TASK GOAL
Among the lines of data below, reproduce only those from the one with "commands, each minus" through the one with "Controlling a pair", exactly as they stand, both ends included.

RECORDED DATA
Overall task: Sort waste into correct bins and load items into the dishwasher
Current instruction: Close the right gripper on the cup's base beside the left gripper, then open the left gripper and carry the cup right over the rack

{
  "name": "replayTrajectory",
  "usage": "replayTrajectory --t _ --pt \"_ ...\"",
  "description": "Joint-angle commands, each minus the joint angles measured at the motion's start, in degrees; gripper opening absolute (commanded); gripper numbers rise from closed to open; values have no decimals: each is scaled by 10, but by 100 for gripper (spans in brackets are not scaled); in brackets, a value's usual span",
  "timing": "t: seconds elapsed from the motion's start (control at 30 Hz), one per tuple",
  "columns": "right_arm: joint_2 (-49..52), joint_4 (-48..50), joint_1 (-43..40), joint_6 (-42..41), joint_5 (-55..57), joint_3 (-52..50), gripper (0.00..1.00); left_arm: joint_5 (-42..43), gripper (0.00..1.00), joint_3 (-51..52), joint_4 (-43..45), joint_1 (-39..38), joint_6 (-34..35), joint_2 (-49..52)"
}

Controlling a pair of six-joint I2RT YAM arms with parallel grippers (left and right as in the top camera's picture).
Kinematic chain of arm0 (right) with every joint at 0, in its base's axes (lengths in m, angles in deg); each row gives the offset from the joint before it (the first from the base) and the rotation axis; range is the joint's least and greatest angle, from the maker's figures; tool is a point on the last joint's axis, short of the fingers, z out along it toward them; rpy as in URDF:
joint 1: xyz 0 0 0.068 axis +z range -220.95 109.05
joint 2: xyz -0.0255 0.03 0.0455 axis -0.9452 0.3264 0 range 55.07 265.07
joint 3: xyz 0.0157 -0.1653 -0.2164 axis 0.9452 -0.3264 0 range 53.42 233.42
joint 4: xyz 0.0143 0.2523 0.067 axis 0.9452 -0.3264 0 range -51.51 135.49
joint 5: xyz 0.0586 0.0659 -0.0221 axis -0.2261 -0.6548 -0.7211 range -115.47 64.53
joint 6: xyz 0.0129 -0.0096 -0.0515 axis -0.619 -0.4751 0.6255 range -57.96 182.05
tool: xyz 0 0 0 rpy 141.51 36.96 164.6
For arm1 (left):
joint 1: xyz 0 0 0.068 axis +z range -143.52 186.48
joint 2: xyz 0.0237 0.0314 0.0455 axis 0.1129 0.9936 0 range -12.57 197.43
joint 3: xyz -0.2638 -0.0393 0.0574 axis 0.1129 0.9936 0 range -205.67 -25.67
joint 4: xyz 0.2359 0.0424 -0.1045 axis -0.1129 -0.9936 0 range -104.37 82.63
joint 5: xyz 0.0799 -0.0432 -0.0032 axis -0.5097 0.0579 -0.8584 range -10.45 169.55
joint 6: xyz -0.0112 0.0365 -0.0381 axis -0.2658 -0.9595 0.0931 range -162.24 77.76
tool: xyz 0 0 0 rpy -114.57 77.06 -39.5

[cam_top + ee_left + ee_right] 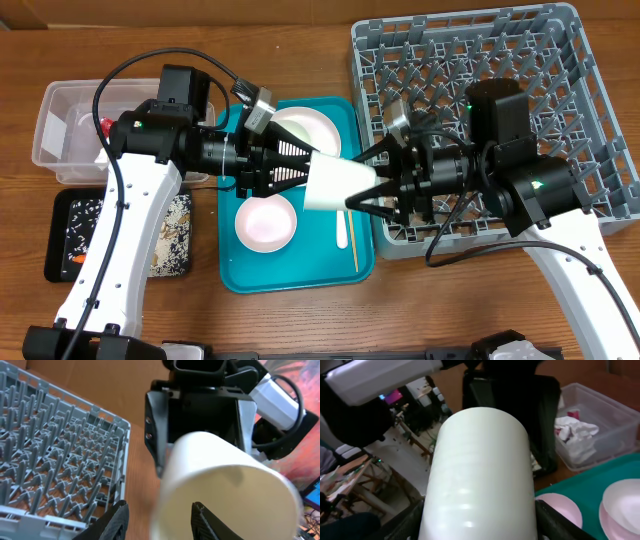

SOLUTION TO THIS TASK
  "description": "Joint-angle commands, each minus the joint angles measured at the motion's start, in degrees; gripper opening absolute (commanded); gripper numbers rise from closed to open; values have no decimals: each is scaled by 10, but by 100 for gripper (spans in brackets are not scaled); in brackets, a value's usual span",
  "timing": "t: seconds elapsed from the motion's start (control at 30 Hz), one per tuple",
  "columns": "right_arm: joint_2 (-49..52), joint_4 (-48..50), joint_1 (-43..40), joint_6 (-42..41), joint_5 (-55..57), joint_3 (-52..50), gripper (0.00..1.00); left_arm: joint_5 (-42..43), gripper (0.00..1.00), joint_3 (-51..52), joint_4 (-43..45), joint_1 (-39..38), joint_6 (-34..35), joint_2 (-49..52)"
}

Controlling a pair of six-joint I2RT YAM arms with parallel grippers (left and right as in the top camera's picture).

Nothing further is needed for this answer.